A sociedade internacional na busca da autonomia tecnológica
Crédito da foto: Divulgação / anatel.gov.br
Carmela Marcuzzo do Canto Cavalheiro
Atualmente, a sociedade internacional se depara com uma importante decisão sobre o uso da rede móvel de quinta geração, a tecnologia 5G, promovida pela empresa chinesa Huawei, sendo a maior provedora de equipamentos de telecomunicações a nível mundial. O debate conduzido no âmbito interno em cada país se dá entre adotar a tecnologia mais avançada 5G, que proporcionará uma conexão de internet com velocidade de download até 20 vezes mais rápida do que a 4G, e a polêmica possibilidade de controle de dados por parte da Huawei. Há significativa preocupação por parte dos Estados Unidos da América (EUA) e o receio de que haja acesso a dados, manipulação e possível espionagem por parte da China, lembrando-se que no regime comunista chinês as empresas possuem participação estatal.
Não obstante o Brasil tente demonstrar uma certa neutralidade nessa discussão, o alinhamento incondicional do presidente brasileiro, Jair Bolsonaro, com o presidente estadunidense, Donald Trump, causa um maior desconforto na negociação. Trump busca convencer outros Estados a não adotarem a tecnologia oferecida pela Huawei, inclusive, em 2018, o presidente estadunidense conseguiu influenciar a Austrália a não utilizar a tecnologia 5G naquele momento. No caso do Brasil, o embaixador dos EUA, Todd Chapman, mencionou de forma expressa que o País sofrerá consequências se optar pelo uso da tecnologia 5G da empresa chinesa.

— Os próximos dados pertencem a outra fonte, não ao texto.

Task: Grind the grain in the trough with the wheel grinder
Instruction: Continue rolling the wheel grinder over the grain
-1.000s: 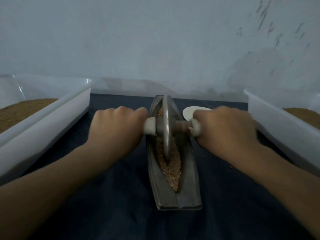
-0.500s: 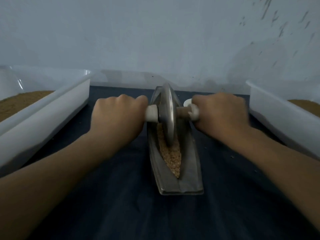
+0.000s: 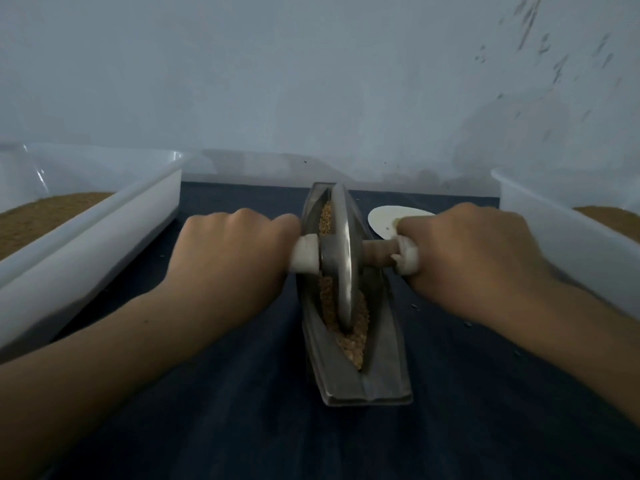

O tema é de extrema relevância e possui uma função estratégica por determinar a revolução tecnológica relacionada à própria competitividade dos Estados na sociedade internacional. Curiosamente, os EUA utilizaram o mesmo tipo de procedimento de outros episódios históricos, como na Conferência de Bretton Woods, em 1944, em que se opuseram à proposta do economista britânico John Maynard Keynes de criação de uma moeda internacional. Em sua proposta, conhecida como Plano Keynes estava a criação de uma Câmara de Compensações Internacionais para centralizar todos os pagamentos decorrentes de importações e exportações. Segundo Keynes, o dólar não seria a moeda utilizada para transações comerciais, mas haveria uma moeda virtual conhecida como bankor. Os EUA não permitiram e alegaram que o dólar já exercia essa função. Por ironia, os EUA se empenham para que a China não consiga exercer influência internacional por meio de sua tecnologia, como os americanos o fazem ao dominarem o sistema financeiro internacional.
Não há consenso acerca da temática, sendo que a União Europeia enfrenta profundas discussões sobre aderir à tecnologia 5G. Na Inglaterra, ainda que cause controvérsias dentro do partido conservador do primeiro-ministro Boris Johnson, há forte tendência para utilizá-la na infraestrutura para o sistema de telecomunicações. O uso da 5G também aparece como alternativa interessante para pensar em uma maior concorrência em um contexto de Brexit, a saída do Reino Unido da União Europeia, e a crise decorrente da pandemia da Covid-19. Na Alemanha, a principal provedora de celular é a empresa estatal alemã Deutsche-Telekom que já utiliza em parte os equipamentos de telecomunicações da Huawei. A chanceler alemã, Angela Merkel, já se pronunciou e disse não querer ter problemas com a China.
É possível entender as motivações da União Europeia ao pensar no desenvolvimento de uma política externa estratégica com a China. O desenvolvimento de várias empresas de tecnologia de informação no Vale do Silício, situado na Califórnia, nos EUA, demonstra a inexistência de uma supremacia por parte da Europa na área tecnológica. Existe um dilema entre escolher utilizar a tecnologia 5G, e manter os equipamentos de telecomunicações da Huawei, ou receber algum tipo de compensação caso opte por não usá-la. As possíveis sanções que podem vir dos EUA, corroborarão para as escolhas de cada país acerca da nova tecnologia.
Profa. Dra. Carmela Marcuzzo do Canto Cavalheiro - Universidade Federal do Pampa (UNIPAMPA), campus Santana do Livramento (RS), área de Direito Internacional. Doutora pela Universidade de Leiden/Países Baixos.